Unbroken (The Protectors 12)
Page 57
Vaughn kissed me again gently, then whispered, “Just trust me, Aleks.”
I stilled and let him kiss me again like he had before. It took just seconds for me to get lost in his touch again. This time when his tongue traced over that same spot, I managed to hold still.
“God, so sweet,” Vaughn groaned against my mouth. “Open up for me, baby.”
I didn’t understand what he wanted and went to ask him just that at the same time that his tongue did the move again. I jumped when his tongue came into contact with mine. I’d barely processed that he tasted like butterscotch because he immediately drew his tongue back and kissed just my lips. When he repeated the move with his tongue, I found myself trying to figure out what it felt like.
It was weird and awkward and amazing all at the same time. I’d seen people kissing before, but I’d never realized this was what they were doing when their mouths were so passionately melded together.

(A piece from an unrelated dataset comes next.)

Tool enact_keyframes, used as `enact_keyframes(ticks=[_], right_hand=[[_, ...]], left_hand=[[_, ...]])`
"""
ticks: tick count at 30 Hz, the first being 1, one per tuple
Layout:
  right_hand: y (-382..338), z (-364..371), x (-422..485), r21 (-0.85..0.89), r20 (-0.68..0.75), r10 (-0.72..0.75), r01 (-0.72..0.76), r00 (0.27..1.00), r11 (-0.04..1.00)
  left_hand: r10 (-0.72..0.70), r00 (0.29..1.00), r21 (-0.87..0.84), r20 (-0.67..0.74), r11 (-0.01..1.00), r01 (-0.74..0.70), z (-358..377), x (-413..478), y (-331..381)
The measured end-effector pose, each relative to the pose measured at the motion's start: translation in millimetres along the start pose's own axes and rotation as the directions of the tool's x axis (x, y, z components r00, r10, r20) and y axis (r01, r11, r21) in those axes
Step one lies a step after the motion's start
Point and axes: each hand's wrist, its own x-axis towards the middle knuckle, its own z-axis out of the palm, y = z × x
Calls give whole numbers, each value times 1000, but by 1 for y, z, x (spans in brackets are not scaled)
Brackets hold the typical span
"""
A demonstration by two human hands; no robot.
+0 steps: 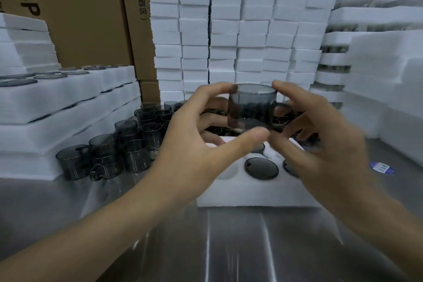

“Okay?” Vaughn asked, sounding out of breath. He put enough space between us so he could look me in the eye.
I nodded because my throat felt so thick with emotion.
“Do you want me to stop?”
I didn’t even have to think about that for a second. I violently shook my head. His smile was the sweetest thing I’d ever seen. This time when his mouth closed over mine, I was ready.
And what was weird and awkward and amazing became just amazing.
Then it became something else entirely.
“James,” I managed to get out when he gave me a second to catch my breath.
“I know,” was all he said, then his mouth was back on mine and my instincts kicked in. I didn’t care if I wasn’t doing it right or it wasn’t pretty or what it would lead to… I just kissed him back. My arms went around his neck of their own volition and I was pressing into him so I could get more of whatever was causing all the little sparks of delight to go off in my belly like firecrackers. Since moving in with Dante and Magnus, I’d watched the annual fireworks on television every summer and always marveled at the end of the show when it seemed like hundreds of the things were going off all at once and lighting up the sky.
Those fireworks had nothing on the lightshow that was going on inside of me. My groin hurt from how hard my penis had gotten, but I didn’t want to take away even one brain cell from enjoying what Vaughn was doing to me to consider what any of that meant.
Vaughn’s hands ended up on my back, then drifted lower. When they drifted over my backside, I couldn’t help but tense up.
And he noticed. He eased his hands up to my waist but I knew I’d ruined the moment.
“I’m—”
“Perfect,” Vaughn said. “That’s the only word I want to hear from your mouth right now because that’s what that was, do you hear me?”
My body sagged in relief. I certainly didn’t believe I was perfect, but whatever the heck had just happened between us couldn’t have gotten any closer to perfect than if God Himself had created it with His own hand.
“Perfect,” I whispered as I dropped my head so it was tucked beneath his chin. I wrapped my arms around his waist and curled the fingers of one hand around the forearm of the other to lock my arms in place in case he got the foolish idea into his head that he should let me go.
It was a long time before he spoke, but I liked that he held onto me when he did.
“Why, Aleks?”
I knew he wasn’t asking why I’d left without telling him. He already knew the answer to that. No, he wanted more than that… needed more, probably.
“I spent all those years surviving because I knew Dante would come for me,” I said softly. “There were so many days I wanted to just go into my head and never come out again. I… I once had the chance to end it all when I found a piece of broken glass, but I didn’t want to die. I just wanted to go home. Wherever Gio is at this very second, all he’s thinking about is surviving so he can see his father again… so he can see his uncle and his mom and all the people he loves.” I shook my head and pulled back so I could look Vaughn in the eye. “I had Remy and Dante and you to save me, but what if Gio doesn’t have anyone? What if I’m the only one who can make sure he gets to come home? God gave me so many people to look out for me. What if He’s given me to Gio? I… I couldn’t live with myself if I did nothing.”